Our cities and states, in serious financial difficulties—with the exception of the handful of energy-producing states—are being asked to absorb deficits passed on to them by Washington, and social costs created by the recession. Over $400 billion in federal deficits are being forecast for the next three years. They would increase our national debt by almost 50 percent from the present level of $1 trillion; the per capita debt of the country would be three times the per capita debt of New York City in 1975. The ratios of risk to reward are not good; too many things have to go right, in too many places, to avoid trouble. If they do not, the likelihood of serious and lasting damage is great.

The next twelve to eighteen months are likely to be the most dangerous that I can remember in my thirty-odd years in the banking business. We have learned to live in the shadow of international violence. During the last twelve months we have witnessed the drama of the hostages in Iran and the murder of Anwar Sadat. Poland seems on the verge of disintegration and the Middle East is a tinderbox waiting for a match. And yet we resolutely choose to ignore the possibility that a national economic emergency, which has long been threatening, might soon be upon us, with its inevitable social implications.
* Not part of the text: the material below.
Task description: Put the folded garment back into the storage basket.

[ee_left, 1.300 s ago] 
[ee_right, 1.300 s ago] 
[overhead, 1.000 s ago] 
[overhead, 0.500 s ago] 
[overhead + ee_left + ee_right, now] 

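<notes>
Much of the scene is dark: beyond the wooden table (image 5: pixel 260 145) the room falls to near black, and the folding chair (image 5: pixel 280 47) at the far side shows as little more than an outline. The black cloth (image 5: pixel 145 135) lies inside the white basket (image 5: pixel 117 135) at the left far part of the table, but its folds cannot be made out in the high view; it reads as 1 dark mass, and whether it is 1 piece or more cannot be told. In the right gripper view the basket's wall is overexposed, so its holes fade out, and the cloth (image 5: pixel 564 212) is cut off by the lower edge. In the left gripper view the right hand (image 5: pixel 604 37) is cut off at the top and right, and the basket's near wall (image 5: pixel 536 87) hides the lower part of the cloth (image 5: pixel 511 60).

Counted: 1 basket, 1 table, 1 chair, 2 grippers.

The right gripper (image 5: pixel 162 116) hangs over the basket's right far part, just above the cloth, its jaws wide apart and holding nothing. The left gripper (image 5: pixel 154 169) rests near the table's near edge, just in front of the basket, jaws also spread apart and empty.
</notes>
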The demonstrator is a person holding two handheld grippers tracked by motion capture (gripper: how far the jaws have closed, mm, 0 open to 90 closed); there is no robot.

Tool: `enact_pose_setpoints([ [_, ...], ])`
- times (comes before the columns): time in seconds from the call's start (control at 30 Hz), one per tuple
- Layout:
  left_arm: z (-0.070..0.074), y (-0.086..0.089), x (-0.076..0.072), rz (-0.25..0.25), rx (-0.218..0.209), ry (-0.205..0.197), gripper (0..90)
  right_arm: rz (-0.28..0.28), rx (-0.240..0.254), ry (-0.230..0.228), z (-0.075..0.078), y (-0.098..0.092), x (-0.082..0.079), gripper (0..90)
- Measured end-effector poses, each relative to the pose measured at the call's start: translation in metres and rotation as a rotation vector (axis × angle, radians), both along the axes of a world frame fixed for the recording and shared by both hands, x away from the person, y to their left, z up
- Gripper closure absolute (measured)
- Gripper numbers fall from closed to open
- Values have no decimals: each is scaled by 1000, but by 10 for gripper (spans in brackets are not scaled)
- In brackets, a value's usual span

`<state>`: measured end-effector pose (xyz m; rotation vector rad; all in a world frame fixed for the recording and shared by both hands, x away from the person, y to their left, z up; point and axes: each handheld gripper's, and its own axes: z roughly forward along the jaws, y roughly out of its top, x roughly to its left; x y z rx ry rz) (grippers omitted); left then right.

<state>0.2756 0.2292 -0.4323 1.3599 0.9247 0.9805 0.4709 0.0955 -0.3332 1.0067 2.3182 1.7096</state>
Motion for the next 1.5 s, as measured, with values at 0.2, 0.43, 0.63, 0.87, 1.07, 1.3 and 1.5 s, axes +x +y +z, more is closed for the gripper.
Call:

If this were to happen, it should not be the subject of partisan gloating; such an emergency would have distinctly bipartisan origins. The recession dispenses suffering without regard to race or class; middle-class white workers will suffer along with poor blacks and Hispanics. As unemployment grows, the call for government action will grow with it. There may well come a day soon when, on the national level, conservatives and liberals, Democrats and Republicans, will have to forget their ideologies, their theories, and their prejudices. They may have to join together just as New Yorkers did in 1975, and, with the cooperation of government, business, and labor, intervene vigorously where intervention may be required—to save our cities, to save our industrial and financial institutions, to save the regional balance of our country and the social balance of our society.

This would clearly require sacrifice on the part of all, but would also be fairer for all. It may mean rethinking our free-trade policy. Especially where Japan is concerned, a degree of protection may be justified if it is used to give threatened American industries the breathing space in which to develop the kinds of productive investments and policies the Japanese themselves have been able to carry out. It may also mean reconsidering our lack of a wage-and-price policy, rethinking our defense policy, creating an industrial and regional policy. But, in the last analysis, such new approaches may be required in order to do what FDR accomplished fifty years ago, namely to save the free enterprise system, our individual freedoms, and our human dignity.